### Problem
Give the listing again, word for word, and let no picture into it.

### Supplied material
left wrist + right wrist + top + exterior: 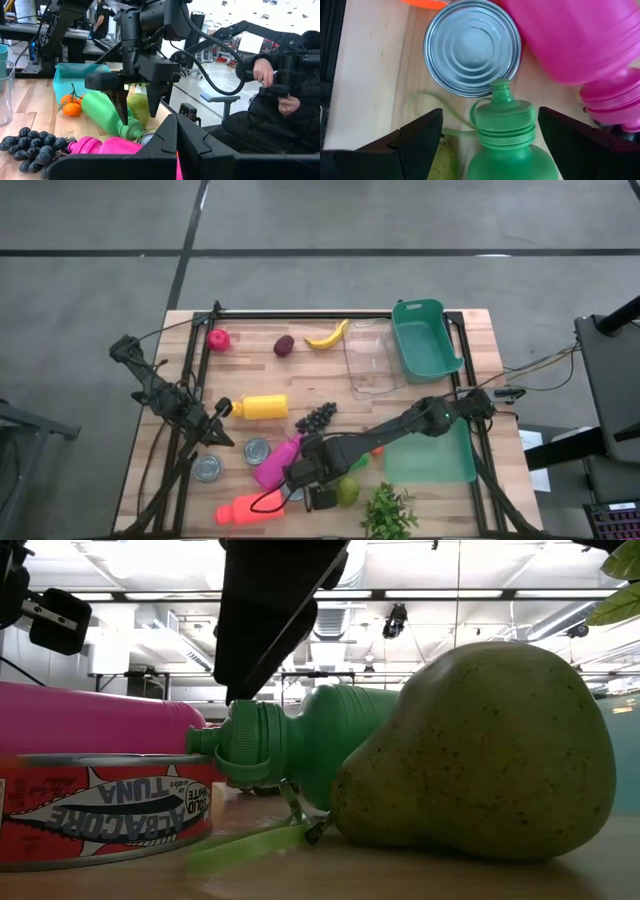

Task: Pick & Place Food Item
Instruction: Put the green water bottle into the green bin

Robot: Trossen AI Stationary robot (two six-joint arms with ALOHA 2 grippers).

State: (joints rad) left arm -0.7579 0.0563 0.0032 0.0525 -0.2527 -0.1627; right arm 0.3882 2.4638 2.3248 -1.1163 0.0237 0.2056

### Result below
left wrist + right wrist + top + exterior: 

Task: Pick & Place Food Item
Instruction: Put the green water bottle into the green bin

Robot: Trossen AI Stationary robot (two six-joint arms with ALOHA 2 grippers).

State: (joints rad) left arm -0.7579 0.0563 0.0032 0.0525 -0.2527 -0.1627; right arm 0.3882 2.4638 2.3248 -1.1163 0.0237 0.2056

Work on the exercise is complete.